INSTRUCTIONS TO FOLLOW
Transcribe exactly the first line of the listing below and each line that follows it, ending with the line that contains "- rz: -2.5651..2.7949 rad", and omit the remainder.
**** RECORDED DATA
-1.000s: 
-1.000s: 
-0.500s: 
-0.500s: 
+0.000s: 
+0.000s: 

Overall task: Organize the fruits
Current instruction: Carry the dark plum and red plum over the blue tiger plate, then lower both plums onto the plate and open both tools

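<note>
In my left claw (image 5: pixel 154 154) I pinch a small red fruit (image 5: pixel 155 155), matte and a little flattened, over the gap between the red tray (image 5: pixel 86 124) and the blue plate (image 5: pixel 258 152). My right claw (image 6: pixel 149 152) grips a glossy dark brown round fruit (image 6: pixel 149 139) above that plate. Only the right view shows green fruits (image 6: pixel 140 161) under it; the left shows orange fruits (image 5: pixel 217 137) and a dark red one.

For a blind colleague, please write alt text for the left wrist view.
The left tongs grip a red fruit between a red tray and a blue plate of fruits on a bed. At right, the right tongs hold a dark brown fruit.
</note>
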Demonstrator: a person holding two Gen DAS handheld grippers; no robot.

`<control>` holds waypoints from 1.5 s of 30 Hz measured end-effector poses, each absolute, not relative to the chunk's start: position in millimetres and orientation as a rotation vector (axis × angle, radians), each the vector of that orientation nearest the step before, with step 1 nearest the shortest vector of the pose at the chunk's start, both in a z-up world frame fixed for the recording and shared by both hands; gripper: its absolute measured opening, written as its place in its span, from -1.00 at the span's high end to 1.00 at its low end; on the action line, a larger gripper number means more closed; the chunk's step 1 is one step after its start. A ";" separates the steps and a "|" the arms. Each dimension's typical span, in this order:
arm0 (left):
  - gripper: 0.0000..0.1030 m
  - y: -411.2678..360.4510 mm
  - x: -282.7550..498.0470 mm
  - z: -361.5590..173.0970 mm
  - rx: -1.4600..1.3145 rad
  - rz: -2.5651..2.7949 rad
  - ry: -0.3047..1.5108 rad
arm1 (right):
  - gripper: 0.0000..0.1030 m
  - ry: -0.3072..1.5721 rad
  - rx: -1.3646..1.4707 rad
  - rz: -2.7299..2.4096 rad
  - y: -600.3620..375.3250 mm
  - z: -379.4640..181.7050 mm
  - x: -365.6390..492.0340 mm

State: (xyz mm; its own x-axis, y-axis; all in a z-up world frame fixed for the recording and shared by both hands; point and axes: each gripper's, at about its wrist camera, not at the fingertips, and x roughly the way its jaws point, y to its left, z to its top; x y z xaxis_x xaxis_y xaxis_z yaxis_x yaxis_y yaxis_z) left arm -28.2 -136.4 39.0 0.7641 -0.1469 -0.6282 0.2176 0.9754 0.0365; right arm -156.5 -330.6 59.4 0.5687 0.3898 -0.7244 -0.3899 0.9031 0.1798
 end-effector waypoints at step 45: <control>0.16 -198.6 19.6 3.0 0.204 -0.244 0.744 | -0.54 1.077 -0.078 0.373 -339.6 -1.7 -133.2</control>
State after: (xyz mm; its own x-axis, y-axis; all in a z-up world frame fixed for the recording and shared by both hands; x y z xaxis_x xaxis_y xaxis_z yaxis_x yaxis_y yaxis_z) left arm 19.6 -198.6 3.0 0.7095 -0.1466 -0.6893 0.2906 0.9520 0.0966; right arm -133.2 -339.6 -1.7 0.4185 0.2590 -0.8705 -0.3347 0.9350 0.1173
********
SOLUTION FOR THIS TASK
-1.000s: 
-1.000s: 
-0.500s: 
-0.500s: 
+0.000s: 
+0.000s: 

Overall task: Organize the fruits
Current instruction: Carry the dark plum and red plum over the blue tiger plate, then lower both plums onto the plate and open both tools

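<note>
In my left claw (image 5: pixel 154 154) I pinch a small red fruit (image 5: pixel 155 155), matte and a little flattened, over the gap between the red tray (image 5: pixel 86 124) and the blue plate (image 5: pixel 258 152). My right claw (image 6: pixel 149 152) grips a glossy dark brown round fruit (image 6: pixel 149 139) above that plate. Only the right view shows green fruits (image 6: pixel 140 161) under it; the left shows orange fruits (image 5: pixel 217 137) and a dark red one.

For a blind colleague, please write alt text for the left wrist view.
The left tongs grip a red fruit between a red tray and a blue plate of fruits on a bed. At right, the right tongs hold a dark brown fruit.
</note>
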Demonstrator: a person holding two Gen DAS handheld grippers; no robot.

`<control>` holds waypoints from 1.5 s of 30 Hz measured end-effector poses, each absolute, not relative to the chunk's start: position in millimetres and orientation as a rotation vector (axis × angle, radians), each the vector of that orientation nearest the step before, with step 1 nearest the shortest vector of the pose at the chunk's start, both in a z-up world frame fixed for the recording and shared by both hands; gripper: its absolute measured opening, written as its place in its span, from -1.00 at the span's high end to 1.00 at its low end; on the action line, a larger gripper number means more closed; the chunk's step 1 is one step after its start. A ";" separates the steps and a "|" the arms. Each dimension's typical span, in this order:
arm0 (left):
  - gripper: 0.0000..0.1030 m
  - y: -411.2678..360.4510 mm
  - x: -282.7550..498.0470 mm
  - z: -361.5590..173.0970 mm
  - rx: -1.4600..1.3145 rad
  - rz: -2.5651..2.7949 rad

This response contains the complete answer.